## TRY IT
Word for word, give the listing below again.

## DATASET EXCERPTS
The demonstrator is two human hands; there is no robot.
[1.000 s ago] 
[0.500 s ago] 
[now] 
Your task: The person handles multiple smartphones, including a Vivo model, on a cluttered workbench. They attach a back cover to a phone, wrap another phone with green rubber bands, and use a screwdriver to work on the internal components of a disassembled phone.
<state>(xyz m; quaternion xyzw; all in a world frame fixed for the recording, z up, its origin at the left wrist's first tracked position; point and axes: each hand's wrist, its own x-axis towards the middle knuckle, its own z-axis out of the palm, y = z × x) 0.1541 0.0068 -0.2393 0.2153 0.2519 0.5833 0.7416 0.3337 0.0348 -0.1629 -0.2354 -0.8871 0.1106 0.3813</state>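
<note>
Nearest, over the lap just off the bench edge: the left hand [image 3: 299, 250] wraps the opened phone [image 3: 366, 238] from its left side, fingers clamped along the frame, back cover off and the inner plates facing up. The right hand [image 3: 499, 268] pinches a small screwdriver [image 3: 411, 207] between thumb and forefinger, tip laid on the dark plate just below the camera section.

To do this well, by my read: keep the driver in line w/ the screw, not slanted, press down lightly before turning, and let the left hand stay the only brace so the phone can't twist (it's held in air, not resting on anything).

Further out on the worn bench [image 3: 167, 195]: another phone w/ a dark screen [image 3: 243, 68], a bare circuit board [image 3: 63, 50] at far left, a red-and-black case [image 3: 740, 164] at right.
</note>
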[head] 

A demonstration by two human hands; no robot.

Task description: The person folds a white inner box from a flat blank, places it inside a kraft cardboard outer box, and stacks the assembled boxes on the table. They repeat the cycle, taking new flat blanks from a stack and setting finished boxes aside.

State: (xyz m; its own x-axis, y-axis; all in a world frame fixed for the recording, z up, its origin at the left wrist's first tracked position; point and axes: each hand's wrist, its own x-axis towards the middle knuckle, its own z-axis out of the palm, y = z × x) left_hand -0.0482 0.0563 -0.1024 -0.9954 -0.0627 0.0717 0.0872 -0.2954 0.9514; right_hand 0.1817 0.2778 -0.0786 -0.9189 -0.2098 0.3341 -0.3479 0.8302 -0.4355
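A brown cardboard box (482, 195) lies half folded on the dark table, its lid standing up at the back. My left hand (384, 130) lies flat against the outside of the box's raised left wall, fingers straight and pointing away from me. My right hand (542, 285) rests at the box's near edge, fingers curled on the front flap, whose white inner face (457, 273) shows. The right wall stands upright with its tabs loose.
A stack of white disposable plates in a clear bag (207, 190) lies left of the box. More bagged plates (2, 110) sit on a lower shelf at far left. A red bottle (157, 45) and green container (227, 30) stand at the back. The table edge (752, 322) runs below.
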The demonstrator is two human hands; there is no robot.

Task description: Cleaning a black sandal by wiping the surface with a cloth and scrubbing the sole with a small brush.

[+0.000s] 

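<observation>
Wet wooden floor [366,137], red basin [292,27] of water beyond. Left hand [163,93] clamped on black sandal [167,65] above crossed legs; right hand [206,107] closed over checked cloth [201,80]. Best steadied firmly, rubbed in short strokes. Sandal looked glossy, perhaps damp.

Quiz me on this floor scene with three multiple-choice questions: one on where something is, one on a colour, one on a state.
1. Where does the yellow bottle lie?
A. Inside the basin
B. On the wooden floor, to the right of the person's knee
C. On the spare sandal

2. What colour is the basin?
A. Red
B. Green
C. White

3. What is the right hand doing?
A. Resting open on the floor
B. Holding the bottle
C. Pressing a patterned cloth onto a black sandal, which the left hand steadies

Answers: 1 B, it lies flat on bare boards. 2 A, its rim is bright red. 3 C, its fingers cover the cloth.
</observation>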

## SOLUTION TO THIS TASK
The demonstrator is two human hands; there is no robot.
[1.000 s ago] 
[0.500 s ago] 
[now] 
Your task: The person handles multiple smartphones, including a Vivo model, on a cluttered workbench. They attach a back cover to a phone, wrap another phone with green rubber bands, and use a screwdriver to work on the internal components of a disassembled phone.
<state>(xyz m; quaternion xyzw; all in a world frame fixed for the recording, z up, its origin at the left wrist's first tracked position; point and axes: each hand's wrist, its own x-axis towards the middle knuckle, its own z-axis out of the palm, y = z × x) 0.1541 0.0068 -0.2393 0.2153 0.2519 0.5833 0.7416 0.3337 0.0348 -0.1629 -0.2354 -0.8871 0.1106 0.3813</state>
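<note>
Nearest, over the lap just off the bench edge: the left hand [image 3: 299, 250] wraps the opened phone [image 3: 366, 238] from its left side, fingers clamped along the frame, back cover off and the inner plates facing up. The right hand [image 3: 499, 268] pinches a small screwdriver [image 3: 411, 207] between thumb and forefinger, tip laid on the dark plate just below the camera section.

To do this well, by my read: keep the driver in line w/ the screw, not slanted, press down lightly before turning, and let the left hand stay the only brace so the phone can't twist (it's held in air, not resting on anything).

Further out on the worn bench [image 3: 167, 195]: another phone w/ a dark screen [image 3: 243, 68], a bare circuit board [image 3: 63, 50] at far left, a red-and-black case [image 3: 740, 164] at right.
</note>
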[head] 

A demonstration by two human hands; no robot.

Task description: The person folds a white inner box from a flat blank, places it inside a kraft cardboard outer box, and stacks the assembled boxes on the table. They repeat the cycle, taking new flat blanks from a stack and setting finished boxes aside.

State: (xyz m; its own x-axis, y-axis; all in a world frame fixed for the recording, z up, its origin at the left wrist's first tracked position; point and axes: each hand's wrist, its own x-axis towards the middle knuckle, its own z-axis out of the palm, y = z × x) left_hand -0.0482 0.0563 -0.1024 -0.9954 -0.0627 0.0717 0.0872 -0.2954 0.9514; right_hand 0.1817 0.2778 -0.0786 -0.9189 -0.2098 0.3341 -0.3479 0.8302 -0.4355
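A brown cardboard box (482, 195) lies half folded on the dark table, its lid standing up at the back. My left hand (384, 130) lies flat against the outside of the box's raised left wall, fingers straight and pointing away from me. My right hand (542, 285) rests at the box's near edge, fingers curled on the front flap, whose white inner face (457, 273) shows. The right wall stands upright with its tabs loose.
A stack of white disposable plates in a clear bag (207, 190) lies left of the box. More bagged plates (2, 110) sit on a lower shelf at far left. A red bottle (157, 45) and green container (227, 30) stand at the back. The table edge (752, 322) runs below.
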The demonstrator is two human hands; there is no robot.

Task description: Cleaning a black sandal by wiping the surface with a cloth and scrubbing the sole with a small brush.

[+0.000s] 

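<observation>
Wet wooden floor [366,137], red basin [292,27] of water beyond. Left hand [163,93] clamped on black sandal [167,65] above crossed legs; right hand [206,107] closed over checked cloth [201,80]. Best steadied firmly, rubbed in short strokes. Sandal looked glossy, perhaps damp.

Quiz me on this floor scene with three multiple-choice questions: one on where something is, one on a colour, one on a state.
1. Where does the yellow bottle lie?
A. Inside the basin
B. On the wooden floor, to the right of the person's knee
C. On the spare sandal

2. What colour is the basin?
A. Red
B. Green
C. White

3. What is the right hand doing?
A. Resting open on the floor
B. Holding the bottle
C. Pressing a patterned cloth onto a black sandal, which the left hand steadies

Answers: 1 B, it lies flat on bare boards. 2 A, its rim is bright red. 3 C, its fingers cover the cloth.
</observation>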

The work on this exercise is now complete.